The output should be every line below, retyped exactly, with no images.

----

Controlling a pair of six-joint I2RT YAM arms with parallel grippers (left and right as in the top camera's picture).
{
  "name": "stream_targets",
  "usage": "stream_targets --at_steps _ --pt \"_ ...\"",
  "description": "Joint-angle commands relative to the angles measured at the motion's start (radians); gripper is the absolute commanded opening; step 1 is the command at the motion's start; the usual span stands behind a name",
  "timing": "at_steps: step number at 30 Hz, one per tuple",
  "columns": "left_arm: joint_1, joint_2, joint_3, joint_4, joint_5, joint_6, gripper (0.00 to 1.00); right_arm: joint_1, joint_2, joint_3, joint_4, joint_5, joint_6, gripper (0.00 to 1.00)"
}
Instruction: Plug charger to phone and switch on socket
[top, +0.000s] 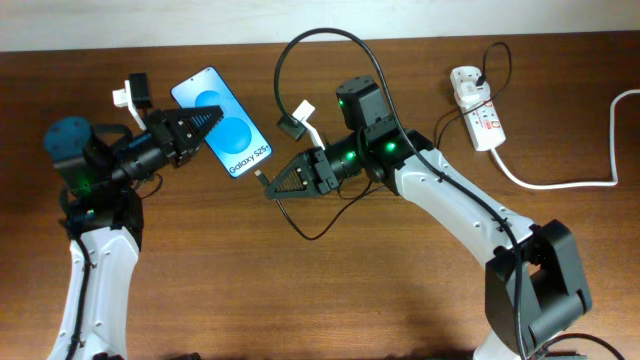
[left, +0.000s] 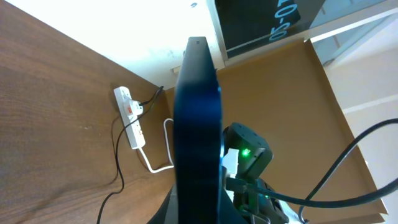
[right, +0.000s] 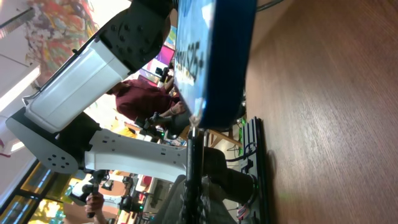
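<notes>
With the left gripper (top: 213, 116) clamped on the phone (top: 238, 138) at table-left and the right gripper (top: 271, 186) pinching the charger (top: 300, 40) by its tip at the phone's lower edge, plugging-in seemingly needed fine alignment, then a straight push.

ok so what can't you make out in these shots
Whether the charger tip is seated in the phone: too small overhead; in the right wrist view the joint is blurred.
The socket switches, on or off: too small overhead and in the left wrist view.
The phone's screen in the left wrist view: it shows edge-on.
The left pincer fingertips in the left wrist view: the phone hides them.
</notes>
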Motion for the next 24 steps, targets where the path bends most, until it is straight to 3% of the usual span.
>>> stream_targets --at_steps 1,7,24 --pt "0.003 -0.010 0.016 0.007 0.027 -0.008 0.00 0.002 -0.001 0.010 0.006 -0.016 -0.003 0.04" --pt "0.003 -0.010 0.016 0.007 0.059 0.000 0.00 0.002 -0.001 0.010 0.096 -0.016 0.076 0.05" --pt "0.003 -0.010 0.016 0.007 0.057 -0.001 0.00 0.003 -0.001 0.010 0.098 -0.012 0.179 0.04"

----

> **Written response**:
Controlling a pair of six-joint I2RT YAM arms with parallel grippers (left and right as in the top camera's picture).
{
  "name": "stream_targets",
  "usage": "stream_targets --at_steps _ --pt \"_ ...\"",
  "description": "Joint-angle commands relative to the angles measured at the motion's start (radians); gripper is the absolute commanded opening; step 1 is the command at the motion's start; the usual span stands behind a name",
  "timing": "at_steps: step number at 30 Hz, one per tuple",
  "columns": "left_arm: joint_1, joint_2, joint_3, joint_4, joint_5, joint_6, gripper (0.00 to 1.00); right_arm: joint_1, joint_2, joint_3, joint_4, joint_5, joint_6, gripper (0.00 to 1.00)"
}
Instruction: Plug charger to phone and switch on socket
[top, +0.000s] 
[left, +0.000s] 
[right, +0.000s] 
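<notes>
With the left gripper (top: 213, 116) clamped on the phone (top: 238, 138) at table-left and the right gripper (top: 271, 186) pinching the charger (top: 300, 40) by its tip at the phone's lower edge, plugging-in seemingly needed fine alignment, then a straight push.

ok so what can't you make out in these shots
Whether the charger tip is seated in the phone: too small overhead; in the right wrist view the joint is blurred.
The socket switches, on or off: too small overhead and in the left wrist view.
The phone's screen in the left wrist view: it shows edge-on.
The left pincer fingertips in the left wrist view: the phone hides them.
</notes>
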Motion for the next 24 steps, targets where the path bends most, until it is straight to 3% of the usual span.
>>> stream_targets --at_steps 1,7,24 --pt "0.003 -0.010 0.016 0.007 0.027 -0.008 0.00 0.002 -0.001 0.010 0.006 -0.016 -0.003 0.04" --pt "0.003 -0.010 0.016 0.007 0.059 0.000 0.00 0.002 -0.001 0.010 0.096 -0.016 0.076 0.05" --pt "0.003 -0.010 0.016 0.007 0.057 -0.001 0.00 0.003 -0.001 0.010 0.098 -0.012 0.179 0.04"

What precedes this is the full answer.